TASK DIRECTIONS:
Look through the records, and wherever the string "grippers" turns up, copy out that line.

[Records excerpted from a collection]
►

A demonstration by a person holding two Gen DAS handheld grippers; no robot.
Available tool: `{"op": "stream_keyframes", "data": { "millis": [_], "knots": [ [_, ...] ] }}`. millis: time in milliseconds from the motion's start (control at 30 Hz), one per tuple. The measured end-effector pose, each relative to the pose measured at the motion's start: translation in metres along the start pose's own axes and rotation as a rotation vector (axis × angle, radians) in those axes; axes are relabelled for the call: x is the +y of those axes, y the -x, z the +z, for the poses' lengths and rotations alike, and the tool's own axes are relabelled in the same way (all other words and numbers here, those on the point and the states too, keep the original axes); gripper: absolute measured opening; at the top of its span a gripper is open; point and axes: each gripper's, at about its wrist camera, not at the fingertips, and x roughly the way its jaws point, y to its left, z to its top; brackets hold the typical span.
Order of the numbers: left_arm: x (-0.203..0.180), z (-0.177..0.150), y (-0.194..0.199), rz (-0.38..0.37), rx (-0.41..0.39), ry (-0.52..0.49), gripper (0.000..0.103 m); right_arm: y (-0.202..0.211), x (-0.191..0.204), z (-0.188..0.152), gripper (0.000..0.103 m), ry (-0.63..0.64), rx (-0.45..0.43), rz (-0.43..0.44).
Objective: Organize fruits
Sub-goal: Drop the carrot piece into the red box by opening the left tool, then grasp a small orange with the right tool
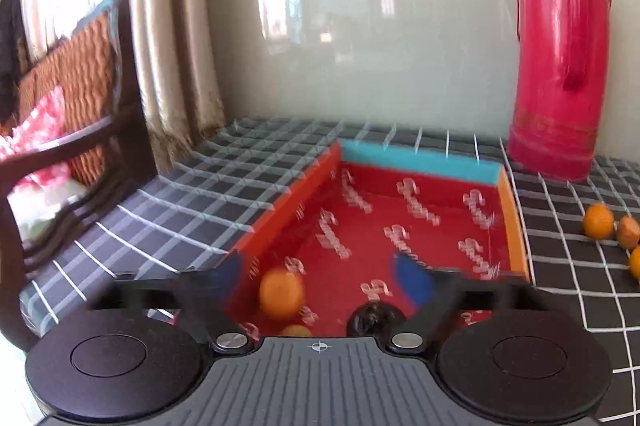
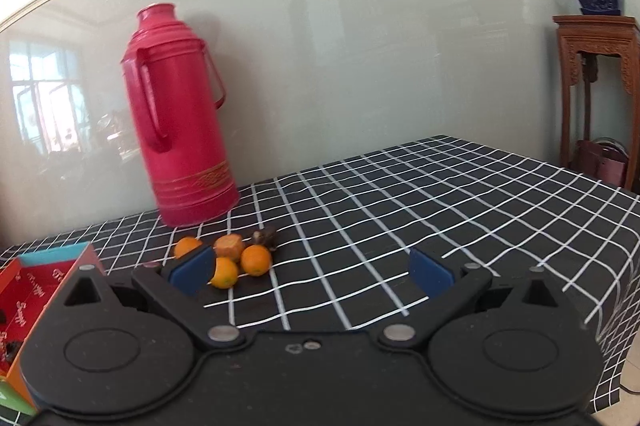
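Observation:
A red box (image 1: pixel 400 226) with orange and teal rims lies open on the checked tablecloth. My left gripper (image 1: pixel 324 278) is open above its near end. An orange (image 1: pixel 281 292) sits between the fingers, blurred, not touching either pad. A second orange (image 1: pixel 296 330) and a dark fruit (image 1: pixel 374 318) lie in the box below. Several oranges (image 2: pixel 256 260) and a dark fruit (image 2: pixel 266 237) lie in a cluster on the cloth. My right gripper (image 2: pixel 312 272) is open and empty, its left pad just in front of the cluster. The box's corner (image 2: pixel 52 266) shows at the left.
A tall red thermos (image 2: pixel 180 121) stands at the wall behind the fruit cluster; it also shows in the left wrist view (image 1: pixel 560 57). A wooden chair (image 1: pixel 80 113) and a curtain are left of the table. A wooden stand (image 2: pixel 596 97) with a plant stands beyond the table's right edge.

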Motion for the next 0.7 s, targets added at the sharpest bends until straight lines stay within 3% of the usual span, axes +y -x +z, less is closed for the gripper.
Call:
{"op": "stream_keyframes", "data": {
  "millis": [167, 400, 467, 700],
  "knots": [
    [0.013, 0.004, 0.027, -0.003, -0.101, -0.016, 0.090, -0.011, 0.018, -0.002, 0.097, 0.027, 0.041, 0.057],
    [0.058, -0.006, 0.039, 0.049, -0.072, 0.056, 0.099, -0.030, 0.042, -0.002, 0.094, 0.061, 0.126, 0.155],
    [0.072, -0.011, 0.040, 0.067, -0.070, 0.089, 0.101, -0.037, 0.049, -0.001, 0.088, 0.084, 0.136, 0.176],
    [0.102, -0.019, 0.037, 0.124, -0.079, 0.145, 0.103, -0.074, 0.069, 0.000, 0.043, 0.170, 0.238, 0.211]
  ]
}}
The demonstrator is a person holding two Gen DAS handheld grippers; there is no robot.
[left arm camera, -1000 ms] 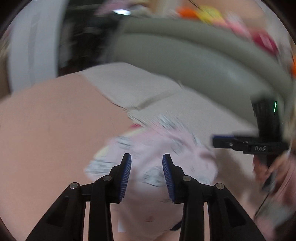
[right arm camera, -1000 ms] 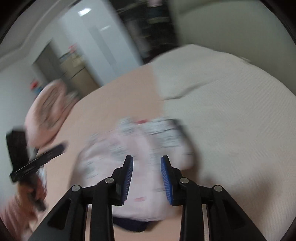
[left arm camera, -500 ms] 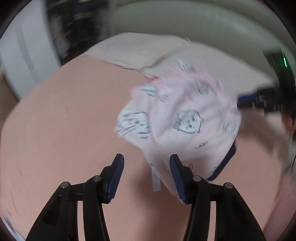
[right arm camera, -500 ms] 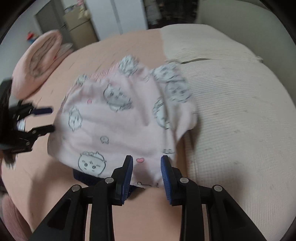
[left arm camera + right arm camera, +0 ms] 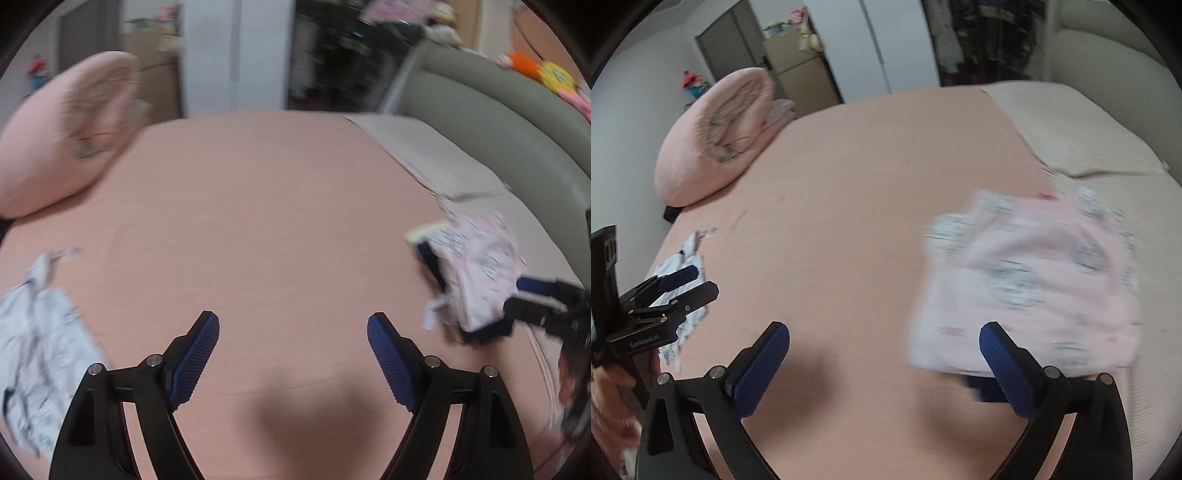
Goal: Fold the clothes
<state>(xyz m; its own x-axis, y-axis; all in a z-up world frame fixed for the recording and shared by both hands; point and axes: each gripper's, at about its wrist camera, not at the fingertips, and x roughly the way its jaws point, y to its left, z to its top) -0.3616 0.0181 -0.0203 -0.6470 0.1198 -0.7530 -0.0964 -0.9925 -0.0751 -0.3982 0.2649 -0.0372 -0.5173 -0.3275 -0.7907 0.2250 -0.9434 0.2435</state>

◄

RESPONSE TO THE EXERCISE:
A demonstration by a person holding two Gen DAS handheld grippers; no robot.
The demonstrator is a person holding two Gen DAS handheld grippers; there is no robot.

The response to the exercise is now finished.